The other day, I visited a local liquor store. Mind you, I didn’t write “wine retailer.” Not that I have anything against liquor stores. I just want to clarify that fine wine retailers like the Wine Cask, East Beach, Vino Divino, Gelson’s, Renegade Wines, etc. would never employ the tactics I’m about to discuss. Still, at this little Santa Barbara County liquor store, something became evident-older vintages of famous wines it had recently acquired appeared to be questionable at best. And, when the retailer refused to answer my questions regarding their origins of purchase, I became even more suspicious.

In the aftermath of Hurricane Katrina, questionable bottles of wine began to appear at auction houses, on e-commerce Web sites, and at shady retail stores all around the country. Bloggers were soon visiting wine-related Internet bulletin boards, like the highly popular eRobertParker.com bulletin board, sharing tales of questionable wines they’d purchased that were, subsequently, undrinkable.

Previously sold-out vintages were miraculously suddenly available at smaller stores and via the Internet. For example, at this Santa Barbara liquor store, I found a case of 1993 Beringer Private Reserve. The price of each bottle? A whopping $110. But, as I studied the bottles more closely, I was appalled by what I found. The labels were all heavily water-stained. The fill-levels of the bottles varied from one to the other, suggesting that some evaporation had already occurred due to ruined corks. There were smeared glue marks on the labels, suggesting that they’d been wiped down and readjusted after having been drenched in water. When held up to the light, several bottles contained what appeared to be floaters, or small pieces of cork, indicating that the corks had probably already started to deteriorate.

Alongside these bottles were other older vintages of Opus One, Shafer Vineyards, Duckhorn, and other coveted wines that had long ago sold out on most retail shelves. But there they were, miraculously reappeared and available in mostly case lots. All of the others, similarly, showed strong evidence of water logging. Coincidence? I hardly think so. Certainly, labels will show their age over time. If some bottles are kept in underground or musty old cellars, they will tend to show some molding and creasing. But, water-logged labels indicate something different all together. Just as cars that have been in a flood and show evidence of rust, destruction, and abuse, wines that have been submerged in a flood demonstrate a similar level of abuse.

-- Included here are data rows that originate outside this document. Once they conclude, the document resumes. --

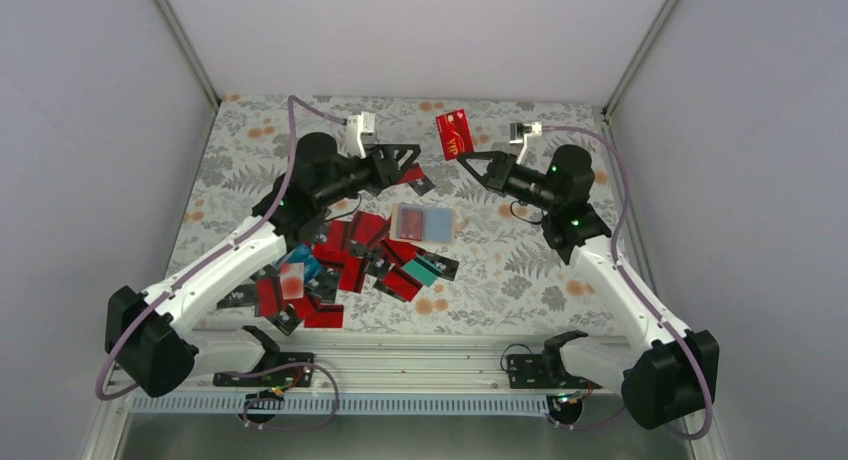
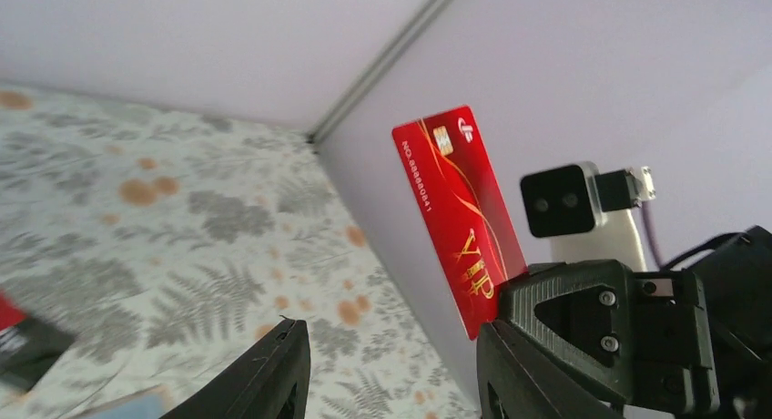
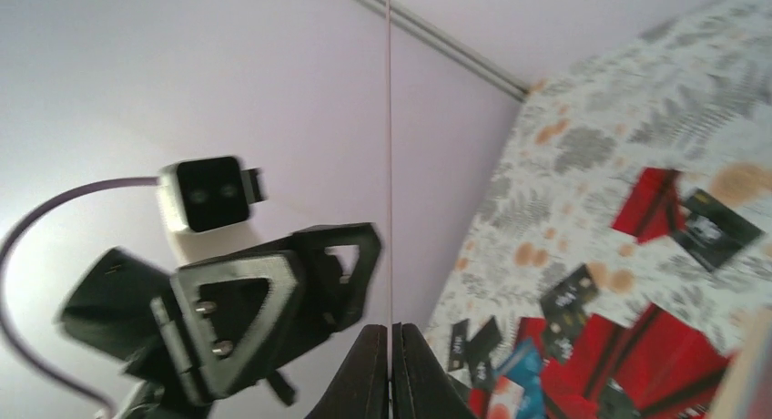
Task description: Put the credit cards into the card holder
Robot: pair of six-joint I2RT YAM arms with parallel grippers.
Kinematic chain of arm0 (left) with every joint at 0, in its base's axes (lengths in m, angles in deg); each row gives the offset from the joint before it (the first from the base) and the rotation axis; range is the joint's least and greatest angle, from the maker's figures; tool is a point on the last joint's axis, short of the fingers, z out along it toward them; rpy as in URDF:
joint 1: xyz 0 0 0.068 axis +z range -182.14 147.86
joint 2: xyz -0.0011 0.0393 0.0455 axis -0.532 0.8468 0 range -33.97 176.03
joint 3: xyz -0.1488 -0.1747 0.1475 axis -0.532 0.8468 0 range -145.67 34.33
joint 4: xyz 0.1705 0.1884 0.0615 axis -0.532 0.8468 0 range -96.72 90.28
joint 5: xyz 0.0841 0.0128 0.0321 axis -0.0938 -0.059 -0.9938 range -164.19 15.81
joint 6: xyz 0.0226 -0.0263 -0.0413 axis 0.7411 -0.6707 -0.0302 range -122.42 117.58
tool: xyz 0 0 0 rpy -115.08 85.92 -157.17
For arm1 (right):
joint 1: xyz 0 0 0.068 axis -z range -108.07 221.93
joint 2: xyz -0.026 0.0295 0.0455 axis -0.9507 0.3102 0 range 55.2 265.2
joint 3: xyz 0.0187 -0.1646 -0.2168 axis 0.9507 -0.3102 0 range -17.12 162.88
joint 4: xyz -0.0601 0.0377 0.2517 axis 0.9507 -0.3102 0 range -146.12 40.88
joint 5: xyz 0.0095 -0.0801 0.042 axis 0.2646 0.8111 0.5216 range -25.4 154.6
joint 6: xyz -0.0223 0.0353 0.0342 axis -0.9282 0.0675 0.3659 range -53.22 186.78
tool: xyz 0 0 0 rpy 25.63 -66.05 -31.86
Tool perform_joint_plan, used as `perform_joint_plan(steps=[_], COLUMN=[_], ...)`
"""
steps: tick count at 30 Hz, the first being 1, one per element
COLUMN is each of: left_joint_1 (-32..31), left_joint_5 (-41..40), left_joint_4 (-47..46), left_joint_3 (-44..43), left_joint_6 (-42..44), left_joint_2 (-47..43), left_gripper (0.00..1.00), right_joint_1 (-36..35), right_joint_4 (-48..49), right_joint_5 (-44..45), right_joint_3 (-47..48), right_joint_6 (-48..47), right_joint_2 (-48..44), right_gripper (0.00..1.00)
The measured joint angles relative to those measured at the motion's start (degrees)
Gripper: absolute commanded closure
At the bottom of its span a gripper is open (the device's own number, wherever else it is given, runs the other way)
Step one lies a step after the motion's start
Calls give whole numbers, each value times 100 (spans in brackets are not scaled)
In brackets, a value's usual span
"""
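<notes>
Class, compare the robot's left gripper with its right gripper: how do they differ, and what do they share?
The left gripper has its fingers spread apart; the right gripper has them pressed together. The left gripper holds nothing; the right gripper pinches a red VIP card by one end. Both are black and face each other.

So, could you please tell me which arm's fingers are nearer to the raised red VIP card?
Right. The right fingers are shut on the red VIP card at its lower edge, holding it off the table; the left fingers are open, facing it without touching.
</notes>
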Motion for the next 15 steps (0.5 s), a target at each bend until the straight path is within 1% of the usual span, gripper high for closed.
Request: perform_joint_plan(steps=[5, 9, 11, 13, 15], left_joint_1=[79, 90, 90, 90, 90], left_joint_5=[831, 1252, 1373, 1488, 1558], left_joint_4=[-962, -1495, -1707, -1937, -2072], left_joint_3=[-4, -11, -15, -28, -50], left_joint_6=[-98, -173, -201, -240, -271], left_joint_2=[315, 437, 439, 439, 439], left_gripper=[53, 54, 59, 66, 68], right_joint_1=[7, 9, 9, 9, 9], right_joint_4=[636, 894, 992, 1056, 1084], right_joint_5=[-437, -660, -734, -817, -855], right_joint_3=[160, 223, 249, 254, 254], right_joint_6=[326, 544, 601, 658, 699], right_joint_2=[4, 17, 20, 20, 20], right_gripper=[96, 96, 96, 96, 96])
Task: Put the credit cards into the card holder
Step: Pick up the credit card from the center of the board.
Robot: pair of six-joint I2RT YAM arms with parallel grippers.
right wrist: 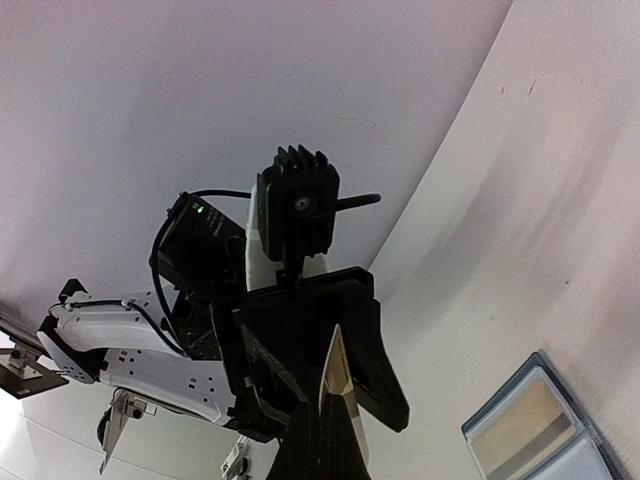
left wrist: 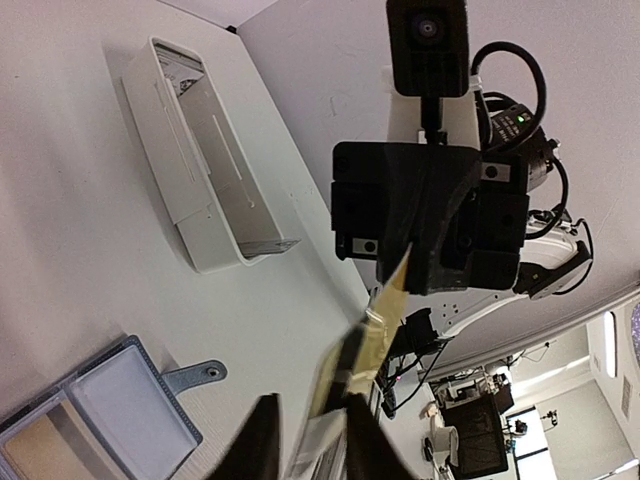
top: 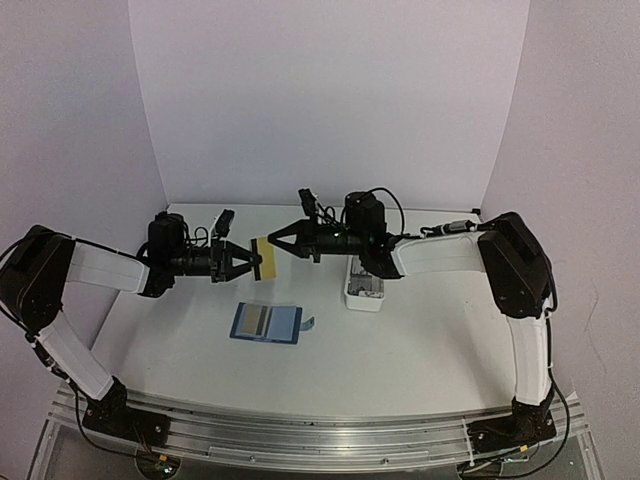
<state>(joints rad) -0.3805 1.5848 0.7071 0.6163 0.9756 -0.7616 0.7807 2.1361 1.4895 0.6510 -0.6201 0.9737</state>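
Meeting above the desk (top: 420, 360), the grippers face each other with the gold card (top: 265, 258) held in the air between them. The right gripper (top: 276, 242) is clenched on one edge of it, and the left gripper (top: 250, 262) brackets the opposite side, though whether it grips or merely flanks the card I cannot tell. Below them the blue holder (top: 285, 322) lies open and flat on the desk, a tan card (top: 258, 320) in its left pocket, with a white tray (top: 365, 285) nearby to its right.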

Add to that the fact that many of the cellars that were flooded in New Orleans were then exposed to long hours, days, and weeks of no temperature control amid increasingly hot and muggy weather. The fluctuations in temperature and levels of moistness that occurred in the days following Hurricane Katrina, and, later, the collapse of several levee systems, caused great stress and injury not only to the residents and animals of New Orleans, but also to many cherished wine cellars.

While some wine collectors wrote off entire wine collections as non-salvageable, others, perhaps desperate or greedy, or a little of both, began to sell their wines on the Internet and to retailers.

What has emerged are many wines that are, more than likely, undrinkable. For retailers and Internet sellers to post these wines is unbelievable, to say the very least. That they would willfully pawn these wines off onto unsuspecting buyers is entirely inexcusable. But, still, it is happening every day.

So, the next time you buy an older, collectible wine that would have been previously hard to get ahold of, and that appears to be showing signs of water damage, hold on to your money. Though a few bottles that were damaged in the floods of New Orleans may have emerged still drinkable, the majority are ruined and buying these at auction or from a retailer would be tantamount to throwing away one’s hard-earned money.